**HOW TO COMPLETE THIS TASK**
For this exercise, restate word for word only the lines from the first line of the data to the line containing "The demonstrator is".

___ DATA BLOCK ___

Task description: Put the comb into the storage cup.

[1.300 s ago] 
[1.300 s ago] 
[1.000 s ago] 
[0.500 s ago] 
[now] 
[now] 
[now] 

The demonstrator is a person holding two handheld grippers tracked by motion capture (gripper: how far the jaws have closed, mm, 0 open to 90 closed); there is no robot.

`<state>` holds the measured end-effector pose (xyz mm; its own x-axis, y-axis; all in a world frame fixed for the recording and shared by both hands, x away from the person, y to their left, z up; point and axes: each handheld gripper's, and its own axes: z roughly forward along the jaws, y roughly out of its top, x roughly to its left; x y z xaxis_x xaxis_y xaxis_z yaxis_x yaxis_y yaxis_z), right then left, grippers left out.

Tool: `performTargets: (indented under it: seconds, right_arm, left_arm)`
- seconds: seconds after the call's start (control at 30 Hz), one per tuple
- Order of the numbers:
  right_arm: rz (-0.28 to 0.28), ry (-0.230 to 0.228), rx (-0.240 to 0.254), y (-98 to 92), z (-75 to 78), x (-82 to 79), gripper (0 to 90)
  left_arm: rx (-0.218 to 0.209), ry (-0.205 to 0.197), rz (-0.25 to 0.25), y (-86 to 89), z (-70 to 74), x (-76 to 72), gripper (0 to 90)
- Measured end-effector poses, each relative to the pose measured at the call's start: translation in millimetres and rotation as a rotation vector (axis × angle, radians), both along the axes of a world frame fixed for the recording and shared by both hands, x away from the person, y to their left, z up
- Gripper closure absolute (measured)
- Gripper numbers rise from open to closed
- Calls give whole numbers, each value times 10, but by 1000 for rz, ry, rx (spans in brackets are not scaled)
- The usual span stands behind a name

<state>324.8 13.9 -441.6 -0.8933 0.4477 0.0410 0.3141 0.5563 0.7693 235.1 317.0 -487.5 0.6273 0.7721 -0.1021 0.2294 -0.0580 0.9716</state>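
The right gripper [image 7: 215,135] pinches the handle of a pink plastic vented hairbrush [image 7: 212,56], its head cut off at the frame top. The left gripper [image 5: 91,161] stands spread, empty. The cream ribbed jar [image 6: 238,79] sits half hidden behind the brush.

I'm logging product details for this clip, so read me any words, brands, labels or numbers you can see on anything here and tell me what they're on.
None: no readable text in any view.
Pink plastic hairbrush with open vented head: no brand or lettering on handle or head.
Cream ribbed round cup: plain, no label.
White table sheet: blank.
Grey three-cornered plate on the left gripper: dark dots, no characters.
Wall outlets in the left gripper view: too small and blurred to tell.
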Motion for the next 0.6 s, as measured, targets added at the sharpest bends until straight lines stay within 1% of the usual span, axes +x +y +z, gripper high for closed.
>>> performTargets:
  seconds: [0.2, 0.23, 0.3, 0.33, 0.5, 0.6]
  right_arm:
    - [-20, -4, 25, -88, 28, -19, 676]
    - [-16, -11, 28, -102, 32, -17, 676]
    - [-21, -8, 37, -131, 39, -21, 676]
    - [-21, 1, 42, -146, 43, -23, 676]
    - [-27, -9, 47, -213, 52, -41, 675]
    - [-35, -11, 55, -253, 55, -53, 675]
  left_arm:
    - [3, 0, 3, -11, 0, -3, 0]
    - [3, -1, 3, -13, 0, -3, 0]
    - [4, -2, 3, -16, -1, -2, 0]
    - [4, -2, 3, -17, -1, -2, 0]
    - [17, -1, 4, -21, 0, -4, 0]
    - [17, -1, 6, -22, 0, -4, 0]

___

**EXERCISE RESULT**
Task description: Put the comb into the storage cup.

[1.300 s ago] 
[1.300 s ago] 
[1.000 s ago] 
[0.500 s ago] 
[now] 
[now] 
[now] 

The demonstrator is a person holding two handheld grippers tracked by motion capture (gripper: how far the jaws have closed, mm, 0 open to 90 closed); there is no robot.

This is the complete answer to the exercise.